→ What to do: The response should reproduce exactly the lines from the top of the listing below through the one that contains "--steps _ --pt", and nothing else; pictures do not belong in it.

→ Data section:
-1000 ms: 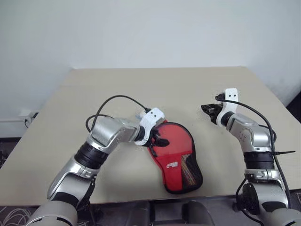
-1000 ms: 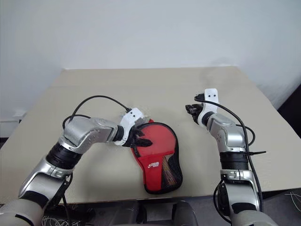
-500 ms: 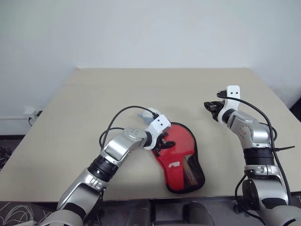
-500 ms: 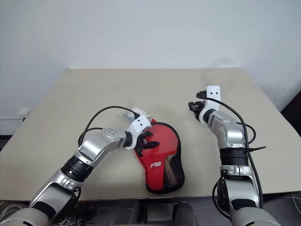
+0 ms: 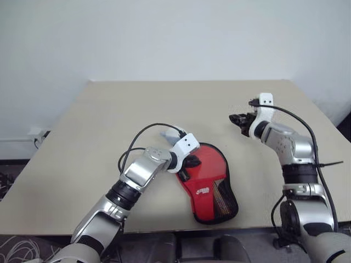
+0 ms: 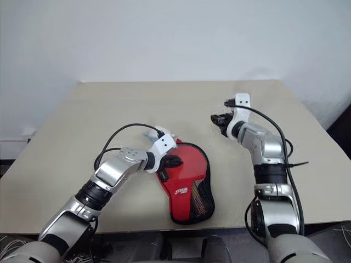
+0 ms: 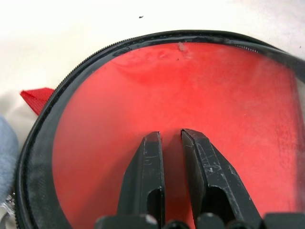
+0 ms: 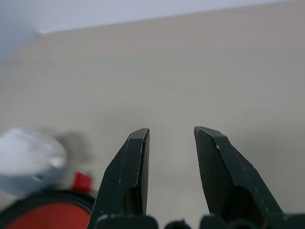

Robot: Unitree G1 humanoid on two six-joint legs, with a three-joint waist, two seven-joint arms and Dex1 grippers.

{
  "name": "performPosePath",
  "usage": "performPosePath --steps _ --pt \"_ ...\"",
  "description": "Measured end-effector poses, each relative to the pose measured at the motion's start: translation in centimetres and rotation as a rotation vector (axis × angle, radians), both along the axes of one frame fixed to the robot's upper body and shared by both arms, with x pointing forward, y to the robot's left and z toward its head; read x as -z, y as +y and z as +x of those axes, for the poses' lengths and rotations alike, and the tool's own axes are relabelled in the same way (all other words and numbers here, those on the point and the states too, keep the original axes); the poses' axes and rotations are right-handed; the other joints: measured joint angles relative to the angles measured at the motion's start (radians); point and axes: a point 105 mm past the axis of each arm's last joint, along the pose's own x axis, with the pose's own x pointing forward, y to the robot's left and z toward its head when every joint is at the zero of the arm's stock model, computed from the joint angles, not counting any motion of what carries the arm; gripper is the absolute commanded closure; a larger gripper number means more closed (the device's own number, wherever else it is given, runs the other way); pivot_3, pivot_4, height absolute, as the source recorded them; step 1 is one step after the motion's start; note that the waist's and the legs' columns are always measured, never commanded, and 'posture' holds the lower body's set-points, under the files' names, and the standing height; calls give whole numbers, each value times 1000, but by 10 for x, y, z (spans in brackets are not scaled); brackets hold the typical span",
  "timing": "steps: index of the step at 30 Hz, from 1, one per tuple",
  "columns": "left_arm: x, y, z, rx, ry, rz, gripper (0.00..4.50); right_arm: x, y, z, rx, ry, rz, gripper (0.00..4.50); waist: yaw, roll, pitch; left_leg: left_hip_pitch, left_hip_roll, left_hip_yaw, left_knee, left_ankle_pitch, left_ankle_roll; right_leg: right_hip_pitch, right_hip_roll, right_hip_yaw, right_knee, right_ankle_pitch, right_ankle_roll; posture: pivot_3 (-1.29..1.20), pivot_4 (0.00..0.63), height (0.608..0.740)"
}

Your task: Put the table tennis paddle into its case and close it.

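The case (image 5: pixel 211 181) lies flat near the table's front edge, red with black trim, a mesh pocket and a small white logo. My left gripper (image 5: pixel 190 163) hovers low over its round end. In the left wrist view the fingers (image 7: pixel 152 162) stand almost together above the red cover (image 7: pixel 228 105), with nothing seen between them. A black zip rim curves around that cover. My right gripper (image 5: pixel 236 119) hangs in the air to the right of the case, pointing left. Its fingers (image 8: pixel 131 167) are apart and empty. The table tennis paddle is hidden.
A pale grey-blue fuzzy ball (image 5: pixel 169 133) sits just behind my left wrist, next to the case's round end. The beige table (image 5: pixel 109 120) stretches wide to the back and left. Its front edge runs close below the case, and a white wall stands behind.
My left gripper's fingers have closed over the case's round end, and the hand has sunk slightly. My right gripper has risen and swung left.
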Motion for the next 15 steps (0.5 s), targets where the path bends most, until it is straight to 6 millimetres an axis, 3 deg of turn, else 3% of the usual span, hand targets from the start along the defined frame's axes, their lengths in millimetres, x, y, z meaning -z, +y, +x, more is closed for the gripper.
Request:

→ Result of this task:
-1000 ms: 
-1000 ms: 
-500 ms: 
-500 ms: 
+0 ms: 
+0 ms: 
+0 ms: 
+0 ms: 

Robot: Unitree G1 humanoid on two six-joint legs, with a three-joint waist, two seven-joint arms and Dex1 grippers.

{
  "name": "performPosePath",
  "usage": "performPosePath --steps _ --pt \"_ ...\"",

Nothing further is required of the output.